Adapun Rumah Zakat Indonesia (RZI) memiliki visi: Menjadi lembaga amil zakat taraf internasional yang unggul dan terpercaya. Sedangkan misinya: (1) Membangun kemandirian masyarakat melalui pemberdayaan secara produktif. (2) Menyempurnakan kualitas pelayanan masyarakat melalui keunggulan insani.Memahami visi dan misi yang diusung LAZ di atas, tentunya termasuk visi dan misi LAZ lainnya yang tidak dapat disebutkan satu per satu--menunjukkan bahwa LAZ milik masyarakat ini sangat peduli dengan persoalan kemiskinan yang dialami bangsa ini.Untuk menanggulangi kemiskinan, tidak cukup mengandalkan modal finansial dan modal manusia. Tetapi, perlu diperkuat dengan modal sosial. Melalui kekuatan modal sosial ini, diharapkan dapat meringankan beban pembangunan.

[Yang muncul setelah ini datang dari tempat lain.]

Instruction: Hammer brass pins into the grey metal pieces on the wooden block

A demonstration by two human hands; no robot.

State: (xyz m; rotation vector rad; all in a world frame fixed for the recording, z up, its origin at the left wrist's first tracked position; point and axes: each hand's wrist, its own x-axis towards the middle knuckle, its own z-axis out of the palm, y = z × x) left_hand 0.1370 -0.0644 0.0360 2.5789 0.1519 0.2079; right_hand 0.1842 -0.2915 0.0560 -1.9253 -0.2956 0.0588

Fukuyama (1995; 1999) dalam Edi Suharto (2008) mendefinisikan modal sosial sebagai seperangkat norma atau nilai informal yang dimiliki bersama oleh para anggota suatu kelompok, yang memungkinkan terjalinnya kerja sama di antara mereka. Kunci dari modal sosial adalah trust atau kepercayaan. Dengan trust , lanjut Fukuyama, orang-orang bisa bekerja sama dengan baik. Karena, ada kesediaan di antara mereka untuk menempatkan kepentingan bersama di atas kepentingan pribadi. Trust bagaikan energi yang membuat kelompok masyarakat atau organisasi, dapat bertahan. Trust yang rendah mengakibatkan banyak energi terbuang karena dipergunakan untuk mengatasi konflik yang berkepanjangan.

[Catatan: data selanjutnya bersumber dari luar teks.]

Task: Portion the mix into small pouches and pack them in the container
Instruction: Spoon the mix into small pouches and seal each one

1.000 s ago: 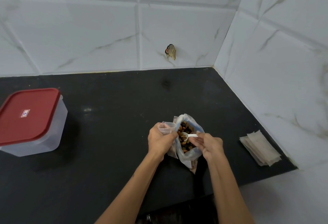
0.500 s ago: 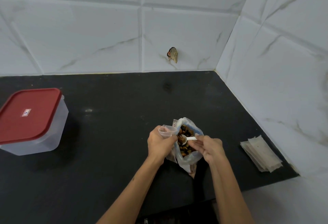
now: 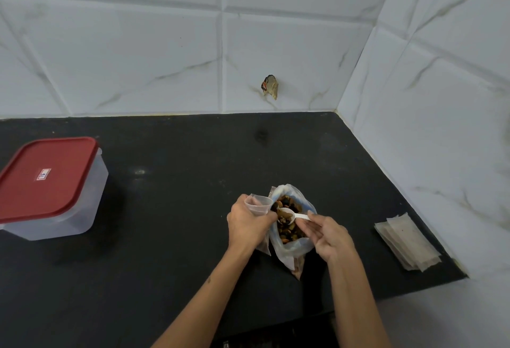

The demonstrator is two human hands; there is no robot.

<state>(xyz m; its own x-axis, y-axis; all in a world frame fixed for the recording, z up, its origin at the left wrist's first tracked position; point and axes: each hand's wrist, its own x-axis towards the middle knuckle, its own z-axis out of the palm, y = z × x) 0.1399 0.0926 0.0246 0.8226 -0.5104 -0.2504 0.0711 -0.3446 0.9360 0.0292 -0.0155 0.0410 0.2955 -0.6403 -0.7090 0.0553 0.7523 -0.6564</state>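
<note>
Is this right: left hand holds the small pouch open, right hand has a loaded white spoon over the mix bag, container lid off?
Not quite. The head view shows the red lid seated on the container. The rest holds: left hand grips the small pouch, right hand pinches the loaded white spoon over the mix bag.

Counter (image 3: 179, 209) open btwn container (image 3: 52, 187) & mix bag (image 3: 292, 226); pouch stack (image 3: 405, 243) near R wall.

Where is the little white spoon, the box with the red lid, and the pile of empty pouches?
white spoon (image 3: 287, 214), head view, on its loaded bowl.
box with the red lid (image 3: 47, 179), head view, on the middle of the lid.
pile of empty pouches (image 3: 407, 241), head view, on the top pouch.
</note>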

Berdasarkan definisi di atas, sesungguhnya keberadaan LAZ adalah mengelola trust atau kepercayaan. Melihat kecenderungan makin banyaknya umat Islam menyalurkan ZIS melalui LAZ milik masyarakat ini, menunjukkan makin tingginya kepercayaan umat Islam terhadap lembaga-lembaga tersebut. Hingga saat ini, belum terdengar adanya krisis kepercayaan dalam pengelolaannya.

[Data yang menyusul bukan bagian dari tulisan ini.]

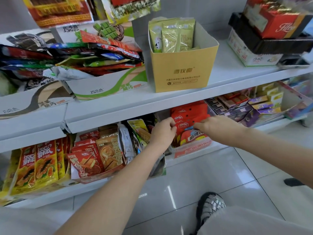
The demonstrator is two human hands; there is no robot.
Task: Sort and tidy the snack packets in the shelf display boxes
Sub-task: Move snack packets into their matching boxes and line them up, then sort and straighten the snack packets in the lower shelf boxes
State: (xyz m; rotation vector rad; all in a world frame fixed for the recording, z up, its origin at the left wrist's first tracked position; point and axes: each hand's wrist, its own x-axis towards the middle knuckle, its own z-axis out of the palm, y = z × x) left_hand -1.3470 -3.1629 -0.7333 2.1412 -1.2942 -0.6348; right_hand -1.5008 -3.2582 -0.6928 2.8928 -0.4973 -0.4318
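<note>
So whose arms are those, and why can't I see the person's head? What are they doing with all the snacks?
The camera sits on the person's head and looks down, so you only see their two arms. They stand at a shop shelf. The left hand and right hand are both pinching red snack packets in a clear box on the lower shelf. Beside it stand more packets in display boxes. Up above, a yellow cardboard box holds green packets. Below, you can see their woven shoe on the tiled floor.
</note>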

Nah, jika LAZ milik masyarakat ini dibubarkan atau dibatasi fungsi dan perannya, seperti hanya menjadi unit pengumpul zakat, dapatkah Badan Amil Zakat (BAZ) bentukan pemerintah nantinya menggantikan fungsi dan peran LAZ milik masyarakat. Akankah BAZ tersebut dapat dipercaya oleh muzaki atau masyarakat? Mungkinkah LAZ milik masyarakat ini nantinya dilarang menjalankan fungsi dan perannya, termasuk LAZ milik Muhammadiyah dan NU, sementara mereka dipercaya oleh jamaahnya masing-masing.